LogisticRegression and Clustering#

A logistic regression implements a convex partition of the features spaces. A clustering algorithm applied before the trainer modifies the feature space in way the partition is not necessarily convex in the initial features. Let’s see how.

A dummy datasets and not convex#

import numpy
import pandas
import matplotlib.pyplot as plt
from sklearn.linear_model import LogisticRegression
from sklearn.ensemble import RandomForestClassifier
from mlinsights.mlmodel import ClassifierAfterKMeans

Xs = []
Ys = []
n = 20
for i in range(0, 5):
    for j in range(0, 4):
        x1 = numpy.random.rand(n) + i * 1.1
        x2 = numpy.random.rand(n) + j * 1.1
        Xs.append(numpy.vstack([x1, x2]).T)
        cl = numpy.random.randint(0, 4)
        Ys.extend([cl for i in range(n)])
X = numpy.vstack(Xs)
Y = numpy.array(Ys)
X.shape, Y.shape, set(Y)

((400, 2), (400,), {0, 1, 2, 3})

fig, ax = plt.subplots(1, 1, figsize=(6, 4))
for i in set(Y):
    ax.plot(
        X[Y == i, 0], X[Y == i, 1], "o", label="cl%d" % i, color=plt.cm.tab20.colors[i]
    )
ax.legend()
ax.set_title("Classification not convex")

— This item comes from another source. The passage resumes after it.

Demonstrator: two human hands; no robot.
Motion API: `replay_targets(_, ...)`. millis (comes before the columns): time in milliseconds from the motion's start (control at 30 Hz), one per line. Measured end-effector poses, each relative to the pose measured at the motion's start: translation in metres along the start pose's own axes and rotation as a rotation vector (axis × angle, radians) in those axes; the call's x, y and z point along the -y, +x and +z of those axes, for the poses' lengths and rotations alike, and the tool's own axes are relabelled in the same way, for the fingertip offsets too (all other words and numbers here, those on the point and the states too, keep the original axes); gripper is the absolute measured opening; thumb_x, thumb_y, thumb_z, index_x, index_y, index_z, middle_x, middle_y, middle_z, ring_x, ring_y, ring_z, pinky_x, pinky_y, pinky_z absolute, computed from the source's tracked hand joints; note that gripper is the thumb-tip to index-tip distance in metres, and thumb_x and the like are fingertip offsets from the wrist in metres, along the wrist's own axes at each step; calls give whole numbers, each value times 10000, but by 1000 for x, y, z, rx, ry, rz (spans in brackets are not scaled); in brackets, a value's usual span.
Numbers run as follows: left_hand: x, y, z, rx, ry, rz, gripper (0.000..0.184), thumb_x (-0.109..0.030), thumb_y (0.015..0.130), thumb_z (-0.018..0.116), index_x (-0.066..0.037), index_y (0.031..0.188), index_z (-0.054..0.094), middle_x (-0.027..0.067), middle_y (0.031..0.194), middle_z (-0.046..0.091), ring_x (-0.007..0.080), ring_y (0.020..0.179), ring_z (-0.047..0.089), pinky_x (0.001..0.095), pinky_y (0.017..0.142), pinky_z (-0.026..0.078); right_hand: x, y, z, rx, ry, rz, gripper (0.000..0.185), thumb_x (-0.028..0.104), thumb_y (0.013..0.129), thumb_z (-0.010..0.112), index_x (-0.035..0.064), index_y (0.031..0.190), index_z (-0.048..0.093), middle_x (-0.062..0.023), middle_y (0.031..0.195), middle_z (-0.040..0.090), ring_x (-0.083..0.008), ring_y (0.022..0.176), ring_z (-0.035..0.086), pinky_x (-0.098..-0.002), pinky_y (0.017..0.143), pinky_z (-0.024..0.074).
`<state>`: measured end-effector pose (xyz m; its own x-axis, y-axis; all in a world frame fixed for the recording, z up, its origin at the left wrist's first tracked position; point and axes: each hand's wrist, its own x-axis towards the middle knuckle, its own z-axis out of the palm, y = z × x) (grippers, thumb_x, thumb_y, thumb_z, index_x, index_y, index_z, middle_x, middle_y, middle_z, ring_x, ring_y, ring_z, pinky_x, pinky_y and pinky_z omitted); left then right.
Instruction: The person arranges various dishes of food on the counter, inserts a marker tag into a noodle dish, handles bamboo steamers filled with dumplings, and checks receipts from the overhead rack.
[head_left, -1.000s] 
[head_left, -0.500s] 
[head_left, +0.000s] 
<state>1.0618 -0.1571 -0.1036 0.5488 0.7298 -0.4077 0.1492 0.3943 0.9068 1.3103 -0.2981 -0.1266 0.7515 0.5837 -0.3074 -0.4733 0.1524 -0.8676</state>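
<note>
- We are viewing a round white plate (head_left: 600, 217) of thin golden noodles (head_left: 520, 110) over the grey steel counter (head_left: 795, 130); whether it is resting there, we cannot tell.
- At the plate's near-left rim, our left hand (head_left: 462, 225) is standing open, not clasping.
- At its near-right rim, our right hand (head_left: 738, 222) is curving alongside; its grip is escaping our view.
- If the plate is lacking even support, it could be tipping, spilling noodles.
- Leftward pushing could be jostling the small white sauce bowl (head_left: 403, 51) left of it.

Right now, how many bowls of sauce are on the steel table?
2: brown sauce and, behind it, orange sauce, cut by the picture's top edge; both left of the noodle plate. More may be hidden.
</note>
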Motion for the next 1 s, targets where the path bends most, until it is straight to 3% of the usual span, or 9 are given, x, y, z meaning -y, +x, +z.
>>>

Text(0.5, 1.0, 'Classification not convex')

One function to plot classification in 2D#

def draw_border(
    clr,
    X,
    y,
    fct=None,
    incx=1,
    incy=1,
    figsize=None,
    border=True,
    clusters=None,
    ax=None,
):
    # see https://sashat.me/2017/01/11/list-of-20-simple-distinct-colors/
    # https://matplotlib.org/examples/color/colormaps_reference.html

    h = 0.02  # step size in the mesh
    # Plot the decision boundary. For that, we will assign a color to each
    # point in the mesh [x_min, x_max]x[y_min, y_max].
    x_min, x_max = X[:, 0].min() - incx, X[:, 0].max() + incx
    y_min, y_max = X[:, 1].min() - incy, X[:, 1].max() + incy
    xx, yy = numpy.meshgrid(
        numpy.arange(x_min, x_max, h), numpy.arange(y_min, y_max, h)
    )
    if fct is None:
        Z = clr.predict(numpy.c_[xx.ravel(), yy.ravel()])
    else:
        Z = fct(clr, numpy.c_[xx.ravel(), yy.ravel()])

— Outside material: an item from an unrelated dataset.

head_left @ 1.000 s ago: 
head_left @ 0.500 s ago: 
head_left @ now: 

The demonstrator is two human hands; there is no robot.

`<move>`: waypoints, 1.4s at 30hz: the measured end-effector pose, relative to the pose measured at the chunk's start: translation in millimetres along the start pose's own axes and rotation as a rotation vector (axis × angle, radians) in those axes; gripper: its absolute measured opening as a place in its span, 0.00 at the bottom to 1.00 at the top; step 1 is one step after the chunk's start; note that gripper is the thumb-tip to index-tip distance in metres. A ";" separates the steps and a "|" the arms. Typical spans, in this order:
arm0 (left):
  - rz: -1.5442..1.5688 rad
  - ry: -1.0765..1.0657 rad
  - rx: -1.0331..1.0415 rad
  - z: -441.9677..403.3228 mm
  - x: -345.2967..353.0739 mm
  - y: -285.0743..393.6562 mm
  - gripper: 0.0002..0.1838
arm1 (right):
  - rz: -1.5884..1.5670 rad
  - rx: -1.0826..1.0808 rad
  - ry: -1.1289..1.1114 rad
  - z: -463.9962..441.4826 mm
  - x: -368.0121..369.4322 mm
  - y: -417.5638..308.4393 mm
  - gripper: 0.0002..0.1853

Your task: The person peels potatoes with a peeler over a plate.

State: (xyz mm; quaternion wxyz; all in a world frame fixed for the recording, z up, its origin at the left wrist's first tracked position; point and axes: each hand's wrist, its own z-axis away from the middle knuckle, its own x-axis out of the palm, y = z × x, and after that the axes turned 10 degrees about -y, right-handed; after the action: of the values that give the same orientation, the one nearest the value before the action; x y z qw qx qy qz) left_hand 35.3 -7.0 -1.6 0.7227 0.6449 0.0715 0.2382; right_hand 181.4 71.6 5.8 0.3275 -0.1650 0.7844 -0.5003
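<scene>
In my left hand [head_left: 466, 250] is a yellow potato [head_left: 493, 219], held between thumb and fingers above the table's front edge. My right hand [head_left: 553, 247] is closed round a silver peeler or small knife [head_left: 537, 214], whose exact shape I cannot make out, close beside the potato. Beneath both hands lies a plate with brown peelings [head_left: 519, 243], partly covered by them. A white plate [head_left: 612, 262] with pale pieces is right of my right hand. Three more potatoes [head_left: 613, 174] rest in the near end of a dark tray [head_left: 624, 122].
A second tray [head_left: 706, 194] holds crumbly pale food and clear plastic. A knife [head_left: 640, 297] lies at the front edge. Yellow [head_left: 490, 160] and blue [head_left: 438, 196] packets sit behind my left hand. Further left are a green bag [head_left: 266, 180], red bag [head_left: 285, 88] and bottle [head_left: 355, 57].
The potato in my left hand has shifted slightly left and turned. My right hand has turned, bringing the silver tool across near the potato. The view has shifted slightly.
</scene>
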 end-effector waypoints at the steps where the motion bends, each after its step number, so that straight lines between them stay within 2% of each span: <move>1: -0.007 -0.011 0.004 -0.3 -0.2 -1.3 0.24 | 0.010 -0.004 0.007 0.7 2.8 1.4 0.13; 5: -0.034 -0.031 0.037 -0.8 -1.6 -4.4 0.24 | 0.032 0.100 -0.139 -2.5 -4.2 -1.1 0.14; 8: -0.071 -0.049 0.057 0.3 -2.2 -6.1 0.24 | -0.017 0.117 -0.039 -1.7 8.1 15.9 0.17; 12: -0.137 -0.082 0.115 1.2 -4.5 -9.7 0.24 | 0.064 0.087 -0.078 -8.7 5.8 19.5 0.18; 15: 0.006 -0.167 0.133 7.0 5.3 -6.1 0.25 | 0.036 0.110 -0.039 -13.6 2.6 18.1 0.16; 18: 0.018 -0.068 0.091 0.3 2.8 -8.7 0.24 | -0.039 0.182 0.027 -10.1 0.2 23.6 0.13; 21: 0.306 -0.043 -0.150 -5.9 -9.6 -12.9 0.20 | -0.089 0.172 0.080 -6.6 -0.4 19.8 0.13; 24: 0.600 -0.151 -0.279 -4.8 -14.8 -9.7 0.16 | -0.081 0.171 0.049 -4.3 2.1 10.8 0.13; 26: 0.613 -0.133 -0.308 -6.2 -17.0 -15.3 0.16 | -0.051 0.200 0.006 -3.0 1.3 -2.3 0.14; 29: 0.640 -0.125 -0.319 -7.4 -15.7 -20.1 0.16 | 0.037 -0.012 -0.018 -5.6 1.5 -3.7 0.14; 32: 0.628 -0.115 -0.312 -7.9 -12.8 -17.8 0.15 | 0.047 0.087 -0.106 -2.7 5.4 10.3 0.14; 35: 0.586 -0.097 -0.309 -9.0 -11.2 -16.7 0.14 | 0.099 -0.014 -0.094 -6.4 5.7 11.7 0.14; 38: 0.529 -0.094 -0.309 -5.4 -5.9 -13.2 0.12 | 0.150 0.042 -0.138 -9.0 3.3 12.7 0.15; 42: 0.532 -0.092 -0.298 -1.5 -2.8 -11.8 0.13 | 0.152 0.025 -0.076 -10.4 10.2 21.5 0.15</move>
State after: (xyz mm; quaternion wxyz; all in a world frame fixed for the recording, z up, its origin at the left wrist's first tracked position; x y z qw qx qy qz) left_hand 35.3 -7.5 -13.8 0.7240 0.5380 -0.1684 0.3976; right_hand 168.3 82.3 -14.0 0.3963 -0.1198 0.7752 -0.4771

    # Put the result into a color plot
    cmap = plt.cm.tab20
    Z = Z.reshape(xx.shape)
    if ax is None:
        fig, ax = plt.subplots(1, 1, figsize=figsize or (4, 3))
    ax.pcolormesh(xx, yy, Z, cmap=cmap)

    # Plot also the training points
    ax.scatter(X[:, 0], X[:, 1], c=y, edgecolors="k", cmap=cmap)
    ax.set_xlabel("Sepal length")
    ax.set_ylabel("Sepal width")

    ax.set_xlim(xx.min(), xx.max())
    ax.set_ylim(yy.min(), yy.max())

    # Plot clusters
    if clusters is not None:
        mat = []
        ym = []
        for k, v in clusters.items():
            mat.append(v.cluster_centers_)
            ym.extend(k for i in range(v.cluster_centers_.shape[0]))
        cx = numpy.vstack(mat)
        ym = numpy.array(ym)
        ax.scatter(cx[:, 0], cx[:, 1], c=ym, edgecolors="y", cmap=cmap, s=300)
    return ax

Logistic Regression#

clr = LogisticRegression(solver="lbfgs", multi_class="multinomial")
clr.fit(X, Y)

LogisticRegression(multi_class='multinomial')

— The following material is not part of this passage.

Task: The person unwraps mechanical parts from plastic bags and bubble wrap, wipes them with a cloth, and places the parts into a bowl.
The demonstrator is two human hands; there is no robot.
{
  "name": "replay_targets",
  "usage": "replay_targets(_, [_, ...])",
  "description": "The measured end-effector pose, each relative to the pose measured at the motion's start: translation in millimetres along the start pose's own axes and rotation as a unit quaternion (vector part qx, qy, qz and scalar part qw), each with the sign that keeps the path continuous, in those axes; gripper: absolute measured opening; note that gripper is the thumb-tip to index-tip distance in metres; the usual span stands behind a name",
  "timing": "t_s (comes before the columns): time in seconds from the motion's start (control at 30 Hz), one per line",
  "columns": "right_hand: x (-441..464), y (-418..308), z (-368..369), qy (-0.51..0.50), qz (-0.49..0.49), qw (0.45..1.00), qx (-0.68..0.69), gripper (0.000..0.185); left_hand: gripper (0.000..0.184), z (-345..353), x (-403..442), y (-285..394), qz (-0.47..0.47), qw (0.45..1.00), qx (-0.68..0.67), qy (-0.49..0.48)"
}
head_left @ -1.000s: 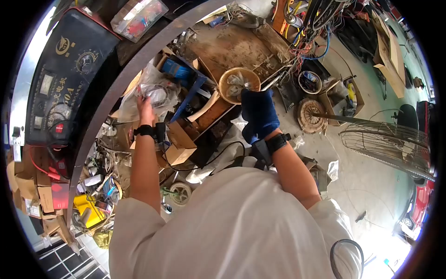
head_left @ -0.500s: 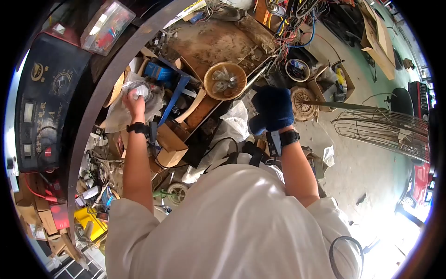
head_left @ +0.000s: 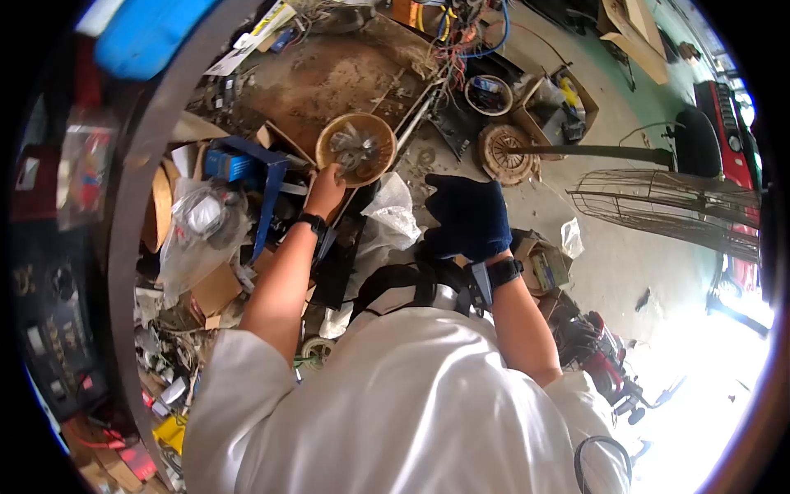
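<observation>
My left hand, bare, is at the near rim of a round tan basket, its fingers closed over the edge. Inside the basket lie clear plastic bags with small contents I cannot make out. Dark blue fabric, which looks like a thick glove, covers my right hand; the fingers inside are hidden. That hand hovers beside a crumpled white plastic bag, apart from it. A clear plastic bag with a whitish bundle rests on the clutter left of my left hand.
A dirt-covered brown board lies beyond the basket. Tangled wires, a bucket, a round ribbed disc and a wire fan guard stand ahead and right. A dark curved metal edge runs along the left.
My left hand has let go of the whitish bundle in the clear bag and moved right to the basket's rim. The view has turned; my right hand stays in the blue fabric.
</observation>
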State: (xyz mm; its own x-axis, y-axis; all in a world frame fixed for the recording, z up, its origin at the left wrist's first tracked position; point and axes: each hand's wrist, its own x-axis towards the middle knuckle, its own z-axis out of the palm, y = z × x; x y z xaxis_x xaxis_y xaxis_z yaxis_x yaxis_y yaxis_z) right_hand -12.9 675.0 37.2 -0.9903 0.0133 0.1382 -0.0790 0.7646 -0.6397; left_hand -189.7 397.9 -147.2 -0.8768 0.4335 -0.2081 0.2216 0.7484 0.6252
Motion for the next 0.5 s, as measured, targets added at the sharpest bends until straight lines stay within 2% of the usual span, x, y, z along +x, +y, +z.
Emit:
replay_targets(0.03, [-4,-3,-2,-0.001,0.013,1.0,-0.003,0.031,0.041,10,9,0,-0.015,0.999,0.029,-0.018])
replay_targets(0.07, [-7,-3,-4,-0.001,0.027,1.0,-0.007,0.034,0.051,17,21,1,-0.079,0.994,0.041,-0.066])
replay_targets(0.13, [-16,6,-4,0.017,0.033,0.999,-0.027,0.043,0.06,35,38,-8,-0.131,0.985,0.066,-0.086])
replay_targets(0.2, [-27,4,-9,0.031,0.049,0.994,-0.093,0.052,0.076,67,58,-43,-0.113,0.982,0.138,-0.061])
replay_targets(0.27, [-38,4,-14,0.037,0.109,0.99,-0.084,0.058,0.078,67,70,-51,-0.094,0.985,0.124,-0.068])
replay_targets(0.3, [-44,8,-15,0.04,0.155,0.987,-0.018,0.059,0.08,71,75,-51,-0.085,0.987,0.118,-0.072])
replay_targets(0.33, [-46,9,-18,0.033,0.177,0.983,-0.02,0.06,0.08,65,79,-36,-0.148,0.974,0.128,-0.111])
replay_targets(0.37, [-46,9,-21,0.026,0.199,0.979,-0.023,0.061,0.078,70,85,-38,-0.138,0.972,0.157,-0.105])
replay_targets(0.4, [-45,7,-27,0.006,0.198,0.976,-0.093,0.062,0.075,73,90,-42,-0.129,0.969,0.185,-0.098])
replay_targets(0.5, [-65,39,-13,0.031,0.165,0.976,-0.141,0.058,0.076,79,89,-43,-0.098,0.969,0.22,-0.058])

In a Jupyter environment, please rerun this cell to show the HTML representation or trust the notebook.
On GitHub, the HTML representation is unable to render, please try loading this page with nbviewer.org.

ax = draw_border(clr, X, Y, incx=1, incy=1, figsize=(6, 4), border=False)
ax.set_title("Logistic Regression")

Text(0.5, 1.0, 'Logistic Regression')

Not quite close!

Logistic Regression and k-means#

clk = ClassifierAfterKMeans(e_solver="lbfgs", e_multi_class="multinomial")
clk.fit(X, Y)

~/install/scikit-learn/sklearn/cluster/_kmeans.py:1416: FutureWarning: The default value of `n_init` will change from 10 to 'auto' in 1.4. Set the value of `n_init` explicitly to suppress the warning
  super()._check_params_vs_input(X, default_n_init=10)
~/install/scikit-learn/sklearn/cluster/_kmeans.py:1416: FutureWarning: The default value of `n_init` will change from 10 to 'auto' in 1.4. Set the value of `n_init` explicitly to suppress the warning
  super()._check_params_vs_input(X, default_n_init=10)
~/install/scikit-learn/sklearn/cluster/_kmeans.py:1416: FutureWarning: The default value of `n_init` will change from 10 to 'auto' in 1.4. Set the value of `n_init` explicitly to suppress the warning
  super()._check_params_vs_input(X, default_n_init=10)
~/install/scikit-learn/sklearn/cluster/_kmeans.py:1416: FutureWarning: The default value of `n_init` will change from 10 to 'auto' in 1.4. Set the value of `n_init` explicitly to suppress the warning
  super()._check_params_vs_input(X, default_n_init=10)
~/install/scikit-learn/sklearn/linear_model/_logistic.py:474: ConvergenceWarning: lbfgs failed to converge (status=1):
STOP: TOTAL NO. of ITERATIONS REACHED LIMIT.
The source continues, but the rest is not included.